Dopo aver clonato il gene di interesse nel plasmide contenente ITR adeno-associato, seminare tre volte 10 fino alla quinta cellula in una piastra a sei pozzetti utilizzando DMEM preriscaldato integrato con il 10% di FBS. Lascia che le cellule crescano a 37 gradi Celsius e al 5% di anidride carbonica per raggiungere una confluenza dal 75 al 90%. Successivamente, sciogliere 100 milligrammi di cloridrato di polietilenimmina o PEI max in 100 millilitri di acqua distillata per ottenere un microgrammo per microlitro.
Regolare il pH a 7,1 utilizzando idrossido di sodio. Quindi sterilizzare la miscela utilizzando un filtro da 0,22 micrometri e conservare il reagente per un mese a quattro gradi Celsius. In una provetta da due millilitri, aggiungere 1,3 microgrammi di plasmide rep/cap, 1,3 microgrammi di plasmide contenente ITR e 2,6 microgrammi di plasmide helper adenovirus al DMEM privo di siero.
Il volume totale di questa miscela dovrebbe essere di 100 microlitri. Preparare un controllo negativo in una provetta separata, sostituendo il plasmide rep/cap con un plasmide non correlato. Ora aggiungi 5,2 microlitri di PEI max alla miscela plasmidico.
In questo modo si mantiene un rapporto plasmide/PEI uguale. Frullare delicatamente da 10 a 15 volte su un mixer a vortice impostato su sette. Per più vettori, sfalsare l'aggiunta PEI a intervalli di un minuto per un tempo sufficiente nei passaggi successivi.

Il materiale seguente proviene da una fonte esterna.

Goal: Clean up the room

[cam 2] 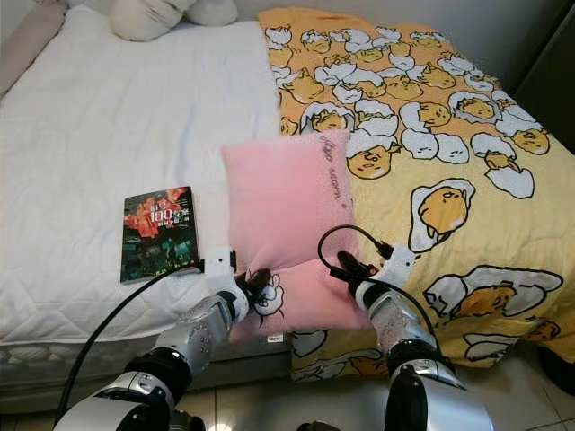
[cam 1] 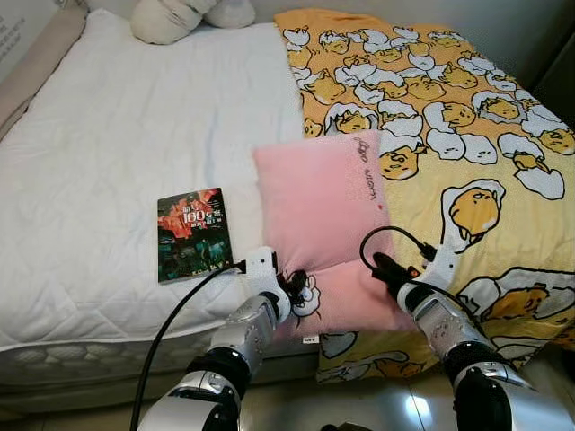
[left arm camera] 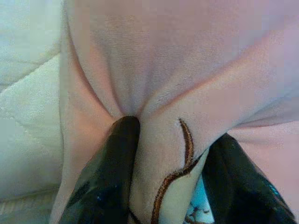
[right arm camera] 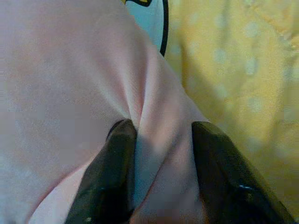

Incubare ogni provetta per 15 minuti esatti a temperatura ambiente. Quindi diluire la reazione aggiungendo 1,9 millilitri di DMEM senza siero per ottenere un volume finale di due millilitri. Pipettare delicatamente due volte per miscelare il contenuto.
Aspirare i terreni dal pozzetto. Aggiungere con cautela la miscela di PEI plasmidico ai lati del pozzetto per evitare il distacco delle cellule e incubare le cellule per 72 ore a 37 gradi Celsius e anidride carbonica al 5%. Quindi congelare la piastra di cellule trasfettate per 30 minuti a meno 80 gradi Celsius e scongelare per 30 minuti a 37 gradi Celsius.
Ripetere il ciclo per un totale di tre volte. In una cappa a flusso laminare, miscelare in modo asettico ogni pozzetto mediante pipettaggio per disgregare efficacemente le cellule. Trasferire il lisato in una provetta da due millilitri.
Centrifugare a 15.000 g per 15 minuti a temperatura ambiente per rimuovere i detriti cellulari e trasferire con cura il surnatante in una nuova provetta da due millilitri e conservare la provetta a quattro gradi Celsius. Successivamente, piastrare il tipo di cellula desiderato in una piastra a 96 pozzetti e incubare per una confluenza target compresa tra il 50 e il 75% a seconda della durata della trasduzione. Il giorno seguente, eseguire una serie di diluizioni da una a tre del preparato grezzo in terreni privi di siero per ottenere la quantità ottimale di vettore necessaria per la trasduzione.
Quindi aspirare il terreno dalla piastra a 96 pozzetti e aggiungere da 50 a 100 microlitri di preparato greggio diluito ai pozzetti. Incubare le cellule a 37 gradi Celsius e al 5% di anidride carbonica. Per determinare l'efficienza di trasduzione, osservare l'espressione del reporter fluorescente utilizzando un microscopio fluorescente a 48 ore dopo la trasduzione.
Per ulteriori analisi, rimuovere il vettore e lavare le celle una volta con PBS preriscaldato. Infine, terminare la trasduzione fissando le cellule in paraformaldeide al 4% per 10 minuti. I dati sull'efficienza di trasduzione hanno suggerito che AAV2 e KP1 erano i sierotipi più potenti in tutte le linee cellulari testate.
HEPA1-6 ha mostrato una marcata diminuzione della trasduzione rispetto a Huh7. AAV2 ha trasdotto in modo efficiente i mioblasti HSKMC indifferenziati e i miotubi HSKMC differenziati. Le diverse condizioni dei fluidi giocano un ruolo importante durante la trasduzione.
Gli organoidi dell'intestino tenue di topo coltivati in terreni di pre-trasduzione sono stati trasdotti in modo meno efficace rispetto a quelli coltivati in terreni di crescita organoidi.